Washington ultimately took credit for just over 100 of the deaths after it concluded a recent investigation into the strike, but at the same time shirked responsibility by insisting ISIS had a role in the incident.

The Mar. 17 strike prompted the coalition to pause its air operations over the densely-populated Old City and reevaluate its tactics, but apparently little has changed.

Since October of last year, when operations to take Mosul began in earnest, over 8,600 civilians have been killed in the Nineveh Province, where Mosul is located, according to monitor group Iraq Body Count.
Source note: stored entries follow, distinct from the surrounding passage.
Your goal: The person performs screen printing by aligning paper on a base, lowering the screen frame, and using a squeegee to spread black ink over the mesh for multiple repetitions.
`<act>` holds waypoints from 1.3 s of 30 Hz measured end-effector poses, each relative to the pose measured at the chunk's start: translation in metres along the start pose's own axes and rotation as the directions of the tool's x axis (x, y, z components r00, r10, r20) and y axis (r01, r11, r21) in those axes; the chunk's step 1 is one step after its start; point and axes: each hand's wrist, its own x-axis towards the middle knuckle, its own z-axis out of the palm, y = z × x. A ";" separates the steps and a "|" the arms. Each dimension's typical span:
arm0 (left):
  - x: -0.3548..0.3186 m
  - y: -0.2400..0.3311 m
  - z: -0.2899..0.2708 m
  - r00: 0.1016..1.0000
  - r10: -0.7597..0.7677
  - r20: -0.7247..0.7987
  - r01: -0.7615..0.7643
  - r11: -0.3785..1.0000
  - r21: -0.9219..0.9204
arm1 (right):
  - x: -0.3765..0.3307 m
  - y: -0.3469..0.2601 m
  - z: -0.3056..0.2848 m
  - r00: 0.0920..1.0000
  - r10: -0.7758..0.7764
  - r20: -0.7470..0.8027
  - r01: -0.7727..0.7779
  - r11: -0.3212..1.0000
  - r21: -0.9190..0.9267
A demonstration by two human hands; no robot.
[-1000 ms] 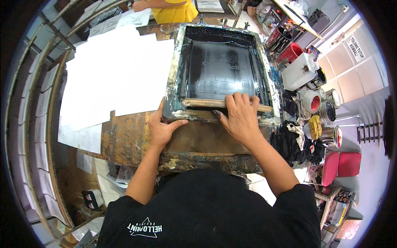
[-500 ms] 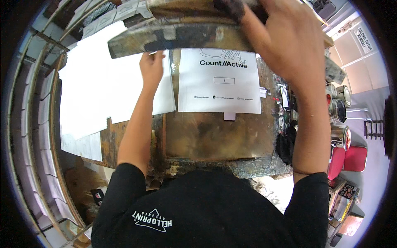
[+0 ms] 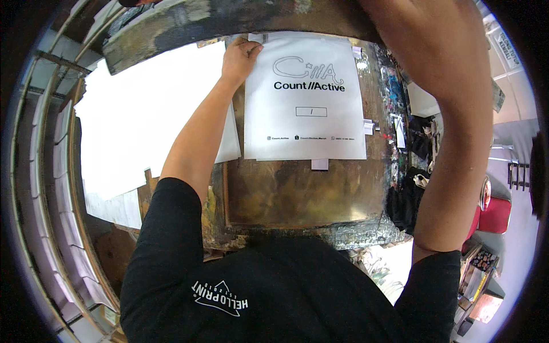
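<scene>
A white sheet with black print lies on the brown, ink-stained board in front of me. My left hand is at its upper left corner, with fingers closed on the edge. Above it, an ink-smeared frame bar spans the top of the view, lifted clear of the sheet. My right forearm reaches up past the right end of this bar; the hand itself is beyond the upper edge. Small pale tabs stick out from under the sheet's lower and right edges.
Blank white sheets spread in a pile to the left. Shelf racks line the left side. A black cloth hangs by the board's right edge, and a red chair stands farther right.
The frame bar has risen toward the top, uncovering the whole printed sheet. My left hand moved from the white pile to the sheet's corner. My right hand went up out of view.
</scene>
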 end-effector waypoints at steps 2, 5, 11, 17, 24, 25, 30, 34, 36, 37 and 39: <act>0.004 0.017 -0.018 0.986 -0.165 0.030 0.168 0.976 -0.136 | 0.003 -0.004 -0.003 1.000 0.000 0.004 0.000 1.000 -0.004; 0.003 0.035 -0.066 0.995 0.035 -0.094 -0.042 0.996 -0.072 | 0.008 -0.002 -0.001 0.999 0.004 0.051 -0.002 0.999 -0.034; -0.094 0.018 -0.178 0.823 -0.531 -0.203 0.454 0.829 -0.328 | 0.002 0.026 0.023 0.992 -0.116 -0.038 0.115 0.993 -0.026; -0.181 -0.032 -0.264 0.645 -0.627 -0.437 0.506 0.778 -0.371 | -0.011 0.055 0.041 0.939 -0.298 -0.174 0.276 0.951 -0.140; -0.234 -0.099 -0.342 0.577 -0.492 -0.652 0.531 0.832 -0.158 | -0.015 0.074 0.041 0.967 -0.250 -0.040 0.238 0.953 -0.188; -0.239 -0.114 -0.350 0.573 -0.514 -0.638 0.578 0.806 -0.129 | -0.018 0.075 0.041 0.979 -0.202 -0.006 0.196 0.960 -0.200; -0.234 -0.157 -0.396 0.563 -0.507 -0.653 0.719 0.689 0.085 | -0.027 0.073 0.043 0.967 -0.250 -0.050 0.240 0.957 -0.161; -0.205 -0.083 -0.346 0.680 -0.195 -0.707 0.594 0.712 0.375 | -0.029 0.068 0.040 0.983 -0.180 0.040 0.183 0.978 -0.102; -0.206 -0.017 -0.276 0.907 -0.256 -0.335 0.325 0.930 0.170 | -0.028 0.065 0.038 0.980 -0.199 0.017 0.200 0.973 -0.116; -0.207 0.015 -0.235 0.989 -0.136 -0.058 0.143 0.978 0.150 | -0.028 0.064 0.038 0.983 -0.182 0.035 0.185 0.973 -0.141; -0.214 0.060 -0.171 0.962 -0.052 0.269 -0.004 0.979 0.205 | -0.027 0.064 0.038 0.985 -0.153 0.081 0.159 0.984 -0.079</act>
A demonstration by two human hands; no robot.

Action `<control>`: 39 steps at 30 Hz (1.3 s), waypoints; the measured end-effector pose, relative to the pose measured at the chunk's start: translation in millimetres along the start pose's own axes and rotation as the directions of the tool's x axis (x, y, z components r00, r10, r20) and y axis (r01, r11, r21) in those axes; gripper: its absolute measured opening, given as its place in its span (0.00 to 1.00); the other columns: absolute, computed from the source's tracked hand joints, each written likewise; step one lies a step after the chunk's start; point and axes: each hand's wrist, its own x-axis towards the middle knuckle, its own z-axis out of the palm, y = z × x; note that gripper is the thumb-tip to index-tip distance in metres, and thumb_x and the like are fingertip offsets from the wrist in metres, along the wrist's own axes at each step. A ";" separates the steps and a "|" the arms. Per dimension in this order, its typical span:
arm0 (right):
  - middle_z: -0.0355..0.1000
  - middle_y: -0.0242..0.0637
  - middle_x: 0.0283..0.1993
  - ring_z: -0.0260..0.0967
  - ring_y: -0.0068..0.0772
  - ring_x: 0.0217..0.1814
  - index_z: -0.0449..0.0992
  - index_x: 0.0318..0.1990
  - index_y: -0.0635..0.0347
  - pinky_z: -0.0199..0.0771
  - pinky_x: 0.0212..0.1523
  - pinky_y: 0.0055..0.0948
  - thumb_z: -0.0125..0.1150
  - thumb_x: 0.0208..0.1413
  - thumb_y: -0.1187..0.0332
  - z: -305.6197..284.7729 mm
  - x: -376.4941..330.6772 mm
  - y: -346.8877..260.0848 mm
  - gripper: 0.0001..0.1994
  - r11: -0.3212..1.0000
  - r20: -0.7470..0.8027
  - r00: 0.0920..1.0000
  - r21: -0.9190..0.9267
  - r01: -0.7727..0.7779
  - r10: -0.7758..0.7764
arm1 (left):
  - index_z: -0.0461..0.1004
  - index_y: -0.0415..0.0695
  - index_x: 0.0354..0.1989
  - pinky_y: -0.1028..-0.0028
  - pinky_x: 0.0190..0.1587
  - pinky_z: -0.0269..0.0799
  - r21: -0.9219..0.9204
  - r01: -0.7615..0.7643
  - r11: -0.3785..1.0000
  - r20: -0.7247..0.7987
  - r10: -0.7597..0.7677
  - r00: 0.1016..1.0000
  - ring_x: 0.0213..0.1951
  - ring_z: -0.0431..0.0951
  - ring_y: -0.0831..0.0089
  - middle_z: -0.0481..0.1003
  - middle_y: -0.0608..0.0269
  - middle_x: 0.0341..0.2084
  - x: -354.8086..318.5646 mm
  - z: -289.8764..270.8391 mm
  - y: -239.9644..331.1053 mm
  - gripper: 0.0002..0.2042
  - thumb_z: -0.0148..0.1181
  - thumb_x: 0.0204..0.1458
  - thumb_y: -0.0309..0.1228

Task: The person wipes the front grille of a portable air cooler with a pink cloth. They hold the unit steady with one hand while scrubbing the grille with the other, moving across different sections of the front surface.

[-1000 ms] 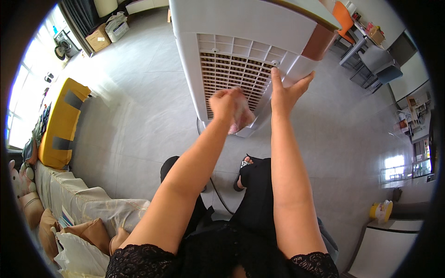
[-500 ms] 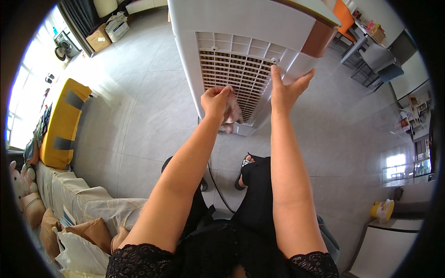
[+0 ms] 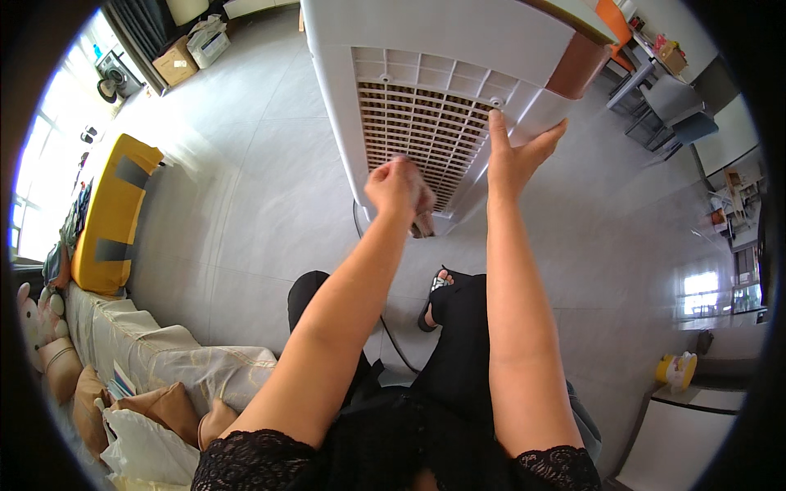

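A tall white appliance (image 3: 442, 33), which looks like an air cooler, stands before me with its slatted grille (image 3: 426, 123) facing me. My left hand (image 3: 390, 184) is closed on a crumpled, pinkish-brown cloth (image 3: 422, 204) at the grille's lower left part. The cloth hangs from the fingers and is slightly blurred; whether it touches the slats I cannot tell. My right hand (image 3: 521, 159) grips the appliance's right edge. Its thumb lies by the screw at the grille's upper right corner, and the fingers reach around the side, partly hidden.
A black cord (image 3: 393, 344) runs across the grey tiled floor (image 3: 254, 196) near my feet. To the left are a covered sofa (image 3: 164, 352) and a yellow-and-grey padded piece (image 3: 115, 217). Chairs (image 3: 671, 102) and a table stand far right; a white cabinet (image 3: 679, 442) is near right.
The view has shifted a little, putting the appliance slightly further right. My left hand has moved slightly with the cloth, which hangs differently. The right hand keeps its hold.
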 end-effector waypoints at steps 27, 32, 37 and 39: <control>0.39 0.57 0.69 0.39 0.54 0.73 0.33 0.70 0.66 0.47 0.70 0.48 0.71 0.46 0.54 1.6 -3.5 -0.8 0.56 0.996 -0.001 1.000 -0.087 -0.028 0.028 | 0.76 0.37 0.31 0.76 0.29 0.71 0.118 -0.031 0.993 0.041 0.026 0.999 0.26 0.75 0.77 0.77 0.63 0.25 7.2 10.5 -30.3 0.07 0.65 0.52 0.28; 0.39 0.58 0.69 0.39 0.55 0.73 0.33 0.71 0.64 0.47 0.69 0.48 0.71 0.46 0.53 -3.2 0.4 2.7 0.56 0.997 0.003 1.000 -0.075 -0.015 0.015 | 0.76 0.35 0.30 0.75 0.30 0.73 0.060 -0.085 0.995 0.082 0.080 0.993 0.27 0.76 0.75 0.77 0.61 0.25 15.1 -3.4 -17.7 0.08 0.66 0.51 0.28; 0.37 0.59 0.70 0.36 0.56 0.74 0.33 0.71 0.64 0.45 0.70 0.50 0.71 0.45 0.51 0.4 -2.0 0.7 0.57 0.997 0.007 1.000 -0.074 -0.020 0.020 | 0.76 0.36 0.31 0.76 0.31 0.72 0.084 -0.039 0.996 0.054 0.035 0.998 0.28 0.75 0.76 0.77 0.63 0.26 9.2 -5.2 -34.8 0.07 0.65 0.52 0.27; 0.35 0.60 0.72 0.32 0.58 0.75 0.32 0.70 0.65 0.42 0.70 0.53 0.72 0.44 0.50 -1.5 -1.8 1.3 0.58 0.999 0.012 1.000 -0.040 -0.025 0.025 | 0.76 0.37 0.30 0.77 0.31 0.71 0.119 -0.009 0.993 0.041 0.004 0.999 0.28 0.75 0.77 0.77 0.63 0.25 3.2 -1.1 -36.9 0.06 0.64 0.53 0.27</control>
Airwars, another monitor, says the coalition is responsible for at least 3,000 deaths in both Iraq and Syria since 2014. Those estimates are likely conservative.

Spokesman for the coalition, Col. John Dorrian, however, maintains that the coalition is carrying out “the most precise air campaign in history.”

After Tuesday’s deadly strike, hundreds of people and dozens of wounded civilians were escorted out of the area by Iraqi federal police.

Mohammed Hassan, a member of the Mosul council, described the raid as a “hysterical bombing of an entire neighborhood.”

Next door, in Syria, civilians have suffered under coalition bombs as well, with one strike on Monday killing over a dozen people.

While nearly 90 percent of Mosul has been recaptured by the U.S.-backed coalition, recent allegations of torture and abuse, in addition to the spate of civilian casualties, has a dark cloud hanging over the operation.